Je ramenais Bella dans ma chambre, et la rallongeais dans le lit, la serrant dans mes bras.

- « Je suis vraiment désolée Edward, je crois que je t'ai pris pour Tanya! »

- « Ce n'est rien mon ange, essaye de dormir encore un peu, il est six heure. »

Je l'embrassais tendrement sur la nuque, et fermais mes yeux tout en lui caressant le bras pour essayer de l'apaiser.

Elle bougea encore quelques instants dans mes bras, puis se mit sur le dos. Son cauchemar devait encore être trop vif, et je supposais que ça l'empêchait de trouver le sommeil. Je montais ma main jusqu'à son visage encore humide de larmes, que je lui essuyais doucement avec mon pouce. Puis elle tourna doucement son regard vers moi. Ses yeux étaient brillants de larmes et mon coeur se serra encore plus, face à toute les douleurs qu'elle subissait, et je redoutais encore plus de la voir s'enfuir et se réfugier dans son bunker sécurisant pour ne plus jamais en sortir.

- « Edward? »

- « Oui mon ange » lui dis-je, la boule au ventre

- « Je... »

- « Quoi? Parle moi, Bella...n'ai pas peur! » non, celui qui avait peur c'était moi, je commençais à sentir ma main trembler

Elle se positionna sur le côté, son bras plâtré au dessus de sa tête, pour me regarder droit dans les yeux, sa main gauche vint se poser sur ma joue, doucement, comme une caresse, puis elle ferma les yeux. Je continuais à la fixer, attendant ma sentence.

- « Edward, fais moi me sentir vivante, aide moi à oublier toutes ces choses...fais moi l'amour! » elle ré-ouvrit les yeux dont quelques larmes s'échappaient toujours, pour me fixer « je t'en prie » rajouta t'elle en les refermant fortement.

Je déglutis lentement, laissant ses paroles prendre tout leur sens. Je rallumais ma lampe de chevet, j'avais l'impression subite de vivre un rêve, oui un rêve éveillé, ou mon corps et ma tête à l'unisson me disaient de me lancer, de tout faire pour la rendre heureuse, de tout faire pour lui donner du plaisir, même si ce n'était la première fois dont j'avais rêvé, même s'il n'y avait ni bougie, ni pétales de rose, c'était tout simplement le moment où elle en avait besoin...

Je la fis basculé doucement pour la remettre sur le dos, puis le retirais lentement son haut et son soutien gorge. Son corps magnifique était là, devant moi, offert.

Je pris mon temps pour la caresser doucement, l'embrasser, laissant courir ma langue sur ses tétons dressés. Des petits soupirs de contentement m'arrivaient et m'excitaient au plus haut point. Je descendis lentement le long de son corps, ne me lassant pas de la douceur de sa peau.
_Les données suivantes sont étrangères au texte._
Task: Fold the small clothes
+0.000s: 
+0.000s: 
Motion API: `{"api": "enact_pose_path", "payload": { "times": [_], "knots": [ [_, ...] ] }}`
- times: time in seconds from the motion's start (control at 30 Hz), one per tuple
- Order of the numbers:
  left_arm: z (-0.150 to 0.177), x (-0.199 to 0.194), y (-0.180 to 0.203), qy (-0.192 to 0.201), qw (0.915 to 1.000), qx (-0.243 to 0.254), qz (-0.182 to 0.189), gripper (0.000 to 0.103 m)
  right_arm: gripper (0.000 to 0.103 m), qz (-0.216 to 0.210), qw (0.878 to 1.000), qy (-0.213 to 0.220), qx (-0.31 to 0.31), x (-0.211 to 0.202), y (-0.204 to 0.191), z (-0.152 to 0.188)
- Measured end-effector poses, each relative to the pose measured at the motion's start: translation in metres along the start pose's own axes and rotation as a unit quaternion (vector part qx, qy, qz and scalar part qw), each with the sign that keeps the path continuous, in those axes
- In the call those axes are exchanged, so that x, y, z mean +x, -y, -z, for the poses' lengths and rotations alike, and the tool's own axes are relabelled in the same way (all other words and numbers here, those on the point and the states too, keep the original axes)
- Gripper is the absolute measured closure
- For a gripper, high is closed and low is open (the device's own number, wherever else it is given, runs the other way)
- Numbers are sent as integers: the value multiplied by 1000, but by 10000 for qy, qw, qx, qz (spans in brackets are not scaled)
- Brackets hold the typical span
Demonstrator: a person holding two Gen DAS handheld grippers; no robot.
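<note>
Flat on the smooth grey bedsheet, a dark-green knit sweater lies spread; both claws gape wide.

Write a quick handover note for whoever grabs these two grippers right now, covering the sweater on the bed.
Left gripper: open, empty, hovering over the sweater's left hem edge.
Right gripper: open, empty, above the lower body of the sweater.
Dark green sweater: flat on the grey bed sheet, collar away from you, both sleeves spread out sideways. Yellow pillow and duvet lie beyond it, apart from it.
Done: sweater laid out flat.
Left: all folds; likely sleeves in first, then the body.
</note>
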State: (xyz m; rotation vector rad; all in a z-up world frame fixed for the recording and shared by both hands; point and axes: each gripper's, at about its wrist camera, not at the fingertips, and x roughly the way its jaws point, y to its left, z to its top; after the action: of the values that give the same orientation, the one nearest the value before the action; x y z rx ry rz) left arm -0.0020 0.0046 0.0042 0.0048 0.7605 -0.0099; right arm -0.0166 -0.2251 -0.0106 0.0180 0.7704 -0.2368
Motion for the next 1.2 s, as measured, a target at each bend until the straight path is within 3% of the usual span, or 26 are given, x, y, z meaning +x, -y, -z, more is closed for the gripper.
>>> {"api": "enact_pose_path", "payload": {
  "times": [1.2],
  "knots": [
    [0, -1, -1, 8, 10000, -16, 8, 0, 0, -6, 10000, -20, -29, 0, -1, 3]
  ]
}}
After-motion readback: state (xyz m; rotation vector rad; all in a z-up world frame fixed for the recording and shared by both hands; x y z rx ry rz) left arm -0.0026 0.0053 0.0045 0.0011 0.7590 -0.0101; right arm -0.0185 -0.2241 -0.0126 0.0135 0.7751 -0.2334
Mes mains se faisaient plus empressées, empoignant son bassin, ses hanches, la malaxant tandis que mes lèvres restaient douces et laissaient de légères trainées de baisers partout où elles se posaient.

J'arrivais lentement à sa culotte, dernier rempart de sa nudité parfaite. Je passais rapidement mes pouces de chaque côté, puis la baissais lentement, suivant mon trajet de baisers jusqu'à ses chevilles. Je m'arrêtais un instant pour la contempler ainsi offerte, puis refis mon chemin à l'envers, laissant trainer mes lèvres sur l'intérieur de ses cuisses un peu plus longtemps que nécessaire. Je lui écartais les cuisses, le plus largement possible, admirant son trésor caché, puis posais mon nez sur sa féminité chaude et humide. J'inspirais son odeur secrète, m'en enivrant, puis j'écartais délicatement ses lèvres intimes posant ma langue sur son entrée et la remontant lentement jusqu'à son clitoris gonflé.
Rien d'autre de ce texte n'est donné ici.